* [What the task requires] What lines below include the word "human"? Copy each one.

[[ Records for the exercise, beginning ]]

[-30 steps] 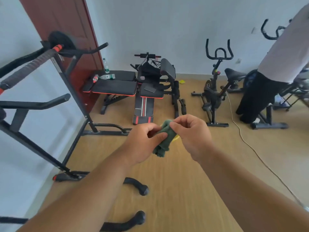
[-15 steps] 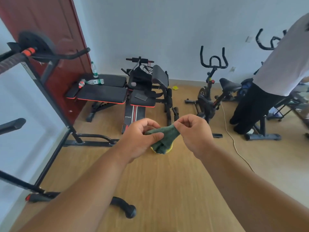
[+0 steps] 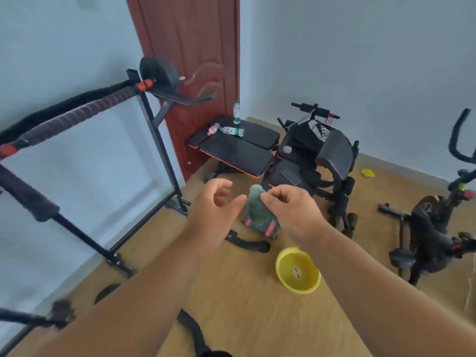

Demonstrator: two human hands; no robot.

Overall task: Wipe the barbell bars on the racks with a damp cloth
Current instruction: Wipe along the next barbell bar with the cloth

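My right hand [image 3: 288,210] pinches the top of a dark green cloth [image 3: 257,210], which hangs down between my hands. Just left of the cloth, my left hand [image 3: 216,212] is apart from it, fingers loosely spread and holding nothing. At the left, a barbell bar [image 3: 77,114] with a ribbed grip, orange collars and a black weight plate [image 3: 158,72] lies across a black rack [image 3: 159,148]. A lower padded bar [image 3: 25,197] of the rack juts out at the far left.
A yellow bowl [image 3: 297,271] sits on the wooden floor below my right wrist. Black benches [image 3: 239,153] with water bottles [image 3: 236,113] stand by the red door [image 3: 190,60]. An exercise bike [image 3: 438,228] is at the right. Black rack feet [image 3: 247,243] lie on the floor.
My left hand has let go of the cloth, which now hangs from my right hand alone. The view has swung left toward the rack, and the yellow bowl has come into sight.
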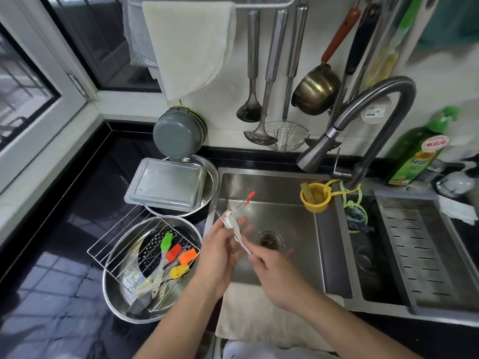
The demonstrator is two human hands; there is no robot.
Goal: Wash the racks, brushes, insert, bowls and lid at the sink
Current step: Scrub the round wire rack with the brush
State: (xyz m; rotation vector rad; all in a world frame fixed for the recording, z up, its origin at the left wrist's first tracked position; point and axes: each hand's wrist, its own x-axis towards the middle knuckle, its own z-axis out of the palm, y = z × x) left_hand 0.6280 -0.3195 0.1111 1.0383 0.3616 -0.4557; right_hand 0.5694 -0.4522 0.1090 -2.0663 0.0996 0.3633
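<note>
Sink [272, 187]: both hands grip wire rack [237, 212] (red-tipped); faucet [318, 151] overhead.

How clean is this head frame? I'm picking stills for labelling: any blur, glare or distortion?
Head view: strong wide-angle bending at the window frame and faucet; both hands, left and right, slightly motion-blurred; window glare on the black counter; the top right corner is smeared.

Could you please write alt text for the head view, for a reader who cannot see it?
Over a steel sink, a person's left hand and right hand hold a white-handled wire tool with red tips. On the dark counter to the left, a steel bowl holds a wire rack and coloured brushes.
</note>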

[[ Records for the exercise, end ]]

* [Solved exercise]
Demonstrator: two human hands; no robot.
The demonstrator is two human hands; there is no robot.

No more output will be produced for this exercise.